HomeCronacaCari taroccatori del Made in Italy, provateci con lo squacquerone


Cari taroccatori del Made in Italy, provateci con lo squacquerone


23 Ottobre 2021 / Lia Celi

Confesso di aver provato un pizzico di delusione leggendo la classifica di Coldiretti delle dieci specialità alimentari italiane più imitate, contraffatte e taroccate all’estero. Al secondo posto, insieme ad altri quattro formaggi tricolore, c’è il parmigiano reggiano, che troviamo in giro per il mondo variamente storpiato nella ricetta e nel nome, da Parmesan all’irricevibile Grana Pompeana), al sesto posto la mortadella, che negli Usa diventa “baloney” (da Bologna) e in Sudamerica “mortadela” (alcuni paesi latini, come il Venezuela, l’hanno adottata con tanto entusiasmo che ormai si sono dimenticati della sua origine italiana), e nei paesi arabi viene declinata in versione halal, cioè con carne di pollo.

Nella top ten delle leccornie che il mondo ci invidia e ci copia a man bassa, l’Emilia-Romagna è dunque rappresentata da ben due specialità su dieci, come sottolinea con orgoglio il Resto del Carlino. O meglio – ed è qui che scatta il pizzico di delusione – è rappresentata l’Emilia. La Romagna è totalmente assente.
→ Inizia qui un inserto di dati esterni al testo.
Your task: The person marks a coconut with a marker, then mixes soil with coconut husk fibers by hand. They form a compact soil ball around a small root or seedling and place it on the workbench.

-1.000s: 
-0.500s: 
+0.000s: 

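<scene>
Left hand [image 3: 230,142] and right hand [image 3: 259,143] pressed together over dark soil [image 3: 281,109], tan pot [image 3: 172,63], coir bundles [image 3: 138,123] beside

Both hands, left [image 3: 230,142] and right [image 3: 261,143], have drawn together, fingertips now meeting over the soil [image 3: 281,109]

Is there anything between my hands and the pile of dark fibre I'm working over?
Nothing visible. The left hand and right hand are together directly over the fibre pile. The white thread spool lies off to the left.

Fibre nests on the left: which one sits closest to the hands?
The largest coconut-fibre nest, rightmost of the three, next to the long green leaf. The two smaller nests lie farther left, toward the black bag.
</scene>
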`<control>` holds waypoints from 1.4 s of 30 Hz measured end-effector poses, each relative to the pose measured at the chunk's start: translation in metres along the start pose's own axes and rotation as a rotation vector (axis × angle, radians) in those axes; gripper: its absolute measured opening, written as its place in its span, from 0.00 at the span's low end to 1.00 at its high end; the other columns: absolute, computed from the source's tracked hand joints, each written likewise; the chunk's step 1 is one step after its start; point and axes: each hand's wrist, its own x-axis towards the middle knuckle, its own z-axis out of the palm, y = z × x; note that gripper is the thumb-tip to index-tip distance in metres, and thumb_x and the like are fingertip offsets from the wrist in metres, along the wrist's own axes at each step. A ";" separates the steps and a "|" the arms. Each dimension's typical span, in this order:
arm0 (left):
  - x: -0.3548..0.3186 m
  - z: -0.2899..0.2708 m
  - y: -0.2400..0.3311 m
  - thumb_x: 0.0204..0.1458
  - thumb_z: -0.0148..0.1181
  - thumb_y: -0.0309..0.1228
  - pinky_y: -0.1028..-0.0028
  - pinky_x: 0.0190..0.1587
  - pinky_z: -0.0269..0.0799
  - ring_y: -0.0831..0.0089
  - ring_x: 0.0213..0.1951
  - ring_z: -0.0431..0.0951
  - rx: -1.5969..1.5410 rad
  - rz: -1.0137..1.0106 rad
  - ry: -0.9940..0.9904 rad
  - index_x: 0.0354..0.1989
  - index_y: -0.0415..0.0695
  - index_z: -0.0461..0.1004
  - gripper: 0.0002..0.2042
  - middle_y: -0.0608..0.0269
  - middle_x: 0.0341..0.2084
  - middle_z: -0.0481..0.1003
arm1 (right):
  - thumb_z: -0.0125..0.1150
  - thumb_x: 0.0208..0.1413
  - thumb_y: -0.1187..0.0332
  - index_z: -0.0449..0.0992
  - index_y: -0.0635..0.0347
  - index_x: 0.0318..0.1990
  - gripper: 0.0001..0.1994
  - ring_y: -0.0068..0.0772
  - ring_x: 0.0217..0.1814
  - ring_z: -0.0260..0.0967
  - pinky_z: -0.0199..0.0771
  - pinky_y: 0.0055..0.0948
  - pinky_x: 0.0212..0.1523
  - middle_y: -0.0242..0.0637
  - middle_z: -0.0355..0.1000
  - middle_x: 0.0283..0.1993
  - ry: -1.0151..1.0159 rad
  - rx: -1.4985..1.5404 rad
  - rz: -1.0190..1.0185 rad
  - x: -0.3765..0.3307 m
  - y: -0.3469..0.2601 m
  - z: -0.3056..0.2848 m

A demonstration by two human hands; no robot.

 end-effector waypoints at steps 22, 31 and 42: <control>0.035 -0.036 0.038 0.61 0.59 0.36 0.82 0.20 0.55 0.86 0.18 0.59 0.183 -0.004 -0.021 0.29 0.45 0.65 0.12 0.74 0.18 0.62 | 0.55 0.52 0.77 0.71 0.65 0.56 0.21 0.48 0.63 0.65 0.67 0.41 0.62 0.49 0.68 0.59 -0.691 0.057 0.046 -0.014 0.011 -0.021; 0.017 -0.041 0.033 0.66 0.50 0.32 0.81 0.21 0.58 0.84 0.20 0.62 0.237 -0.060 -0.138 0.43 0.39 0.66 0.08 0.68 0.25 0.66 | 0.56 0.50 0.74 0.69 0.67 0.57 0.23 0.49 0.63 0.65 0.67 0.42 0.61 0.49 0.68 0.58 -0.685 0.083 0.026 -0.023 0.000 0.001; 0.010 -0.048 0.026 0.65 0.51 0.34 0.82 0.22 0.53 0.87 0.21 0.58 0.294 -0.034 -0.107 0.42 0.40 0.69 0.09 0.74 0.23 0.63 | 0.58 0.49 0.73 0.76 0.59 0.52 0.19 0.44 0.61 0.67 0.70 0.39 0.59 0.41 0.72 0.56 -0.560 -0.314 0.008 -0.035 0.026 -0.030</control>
A quanto pare nessun prodotto romagnolo doc intriga gli stranieri tanto da spingerli a copiarlo, e siccome l’imitazione in fondo è un omaggio, il riconoscimento di un valore, sotto sotto un po’ dispiace.

Certo, l’Italian Sounding, cioè l’imitazione italianeggiante ma scadente dei nostri prodotti, disorienta il consumatore e non fa bene al nostro settore agroalimentare: Coldiretti calcola che per colpa del falso made-in-Italy quello vero perde 300mila potenziali posti di lavoro. Nessuno di quei posti, però, viene perduto in Romagna, perché a nessuno interessa falsificare le nostre specialità. Come se non fossero sufficientemente attraenti o appetitose per gli stranieri – cioè, quando vengono qui in vacanza le apprezzano, ma non abbastanza da indurli a cercare di riprodurle, una volta tornati a casa loro.

Cosa ci vorrebbe, per dire, a imitare la piadina? Non venitemi a dire che nel mondo ci sono tanti prodotti tradizionali equivalenti e che, dalla pita alla tortilla, praticamente tutte le civiltà hanno elaborato una propria ricetta di focaccia rotonda e piatta cotta su una piastra. La piada è la piada… cioè, no, un momento: la piada riminese è la piada riminese, quella romagnola è diversa. La querelle è annosa e ancora non è stata superata, e può darsi che sia questo a disorientare i forestieri, che non sanno quale delle due tipologie copiare, se quella sottile e flessibile di Rimini e Riccione o quella più spessa del Cesenate e dell’entroterra.

E allora parliamo di un’altra eccellenza romagnola: lo squacquerone. Se il mondo va matto per la mozzarella, il formaggio italiano più copiato, come fa a non adorare il cremoso, fresco e irresistibile squacquerone, che fra l’altro si sposerebbe perfettamente anche con le esotiche focacce piatte di cui sopra? Forse in questo caso il problema sta solo nel nome. «Squacquerone» per gli stranieri è una parola troppo difficile non solo da pronunciare, ma anche da storpiare ai fini dell’Italian Sounding. Per ritoccare «parmigiano» o «provolone» non ci vuole niente, ma «squacquerone» è tetragono a tutti i tentativi di taroccamento onomastico. Al massimo si ricava un cacofonico e poco allettante «squackeron».

Insomma, il nostro formaggio preferito ha l’antifurto incorporato e non ne vedremo mai una brutta copia occhieggiare nel banco-frigo di un supermarket brasiliano o ungherese, insieme al Pamesello e al Cambozola. Il Romagnol Sounding lo protegge.